DR-GGAD: Dual Residual Centering for Mitigating Anomaly Non‑Discriminativity in Generalist Graph Anomaly Detection
Abstract
Generalist Graph Anomaly Detection (GGAD) seeks a unified representation learning model to detect anomalies in unseen graphs, but cross-domain transfer often entangles the learned anomalous and normal representations. We formalize this degradation as Anomaly non-Discriminativity (AnD) and define a normalized score to quantify it. We present DR-GGAD, which avoids direct comparison between anomalous and normal nodes via two residual modules: 1) a multi-scale Hyper Residual (HR) Center measuring node-to-center distances, yielding a compact normal residual structure with margin-pushed anomalies; 2) an Affinity-Residual (AR) module enforcing local residual directional consistency to recover structural separability.
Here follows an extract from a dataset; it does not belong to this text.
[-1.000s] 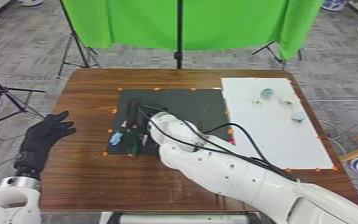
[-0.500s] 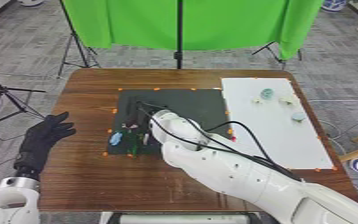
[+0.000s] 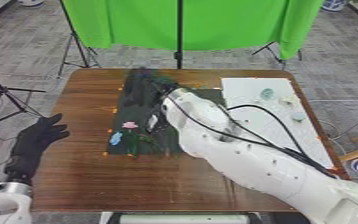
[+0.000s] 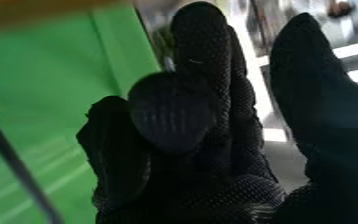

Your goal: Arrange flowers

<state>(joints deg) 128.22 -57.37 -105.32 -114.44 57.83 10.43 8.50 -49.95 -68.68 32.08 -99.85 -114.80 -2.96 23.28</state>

With frozen parameters (no target fine-tuning), DR-GGAD fuses both signals into a unified score. On 8 benchmark target graphs, it achieves new SOTA: mean AUROC +5.14% over the best prior GGAD, with large gains on high-AnD datasets (Facebook +12.59%, ACM +9.96%, Amazon +7.48%) and strong AUPRC boosts (Amazon +17.12%, CiteSeer +17.77%). Ablations confirm complementary roles of the two modules. DR-GGAD thus establishes AnD as a measurable bottleneck and delivers robust cross-domain anomaly detection.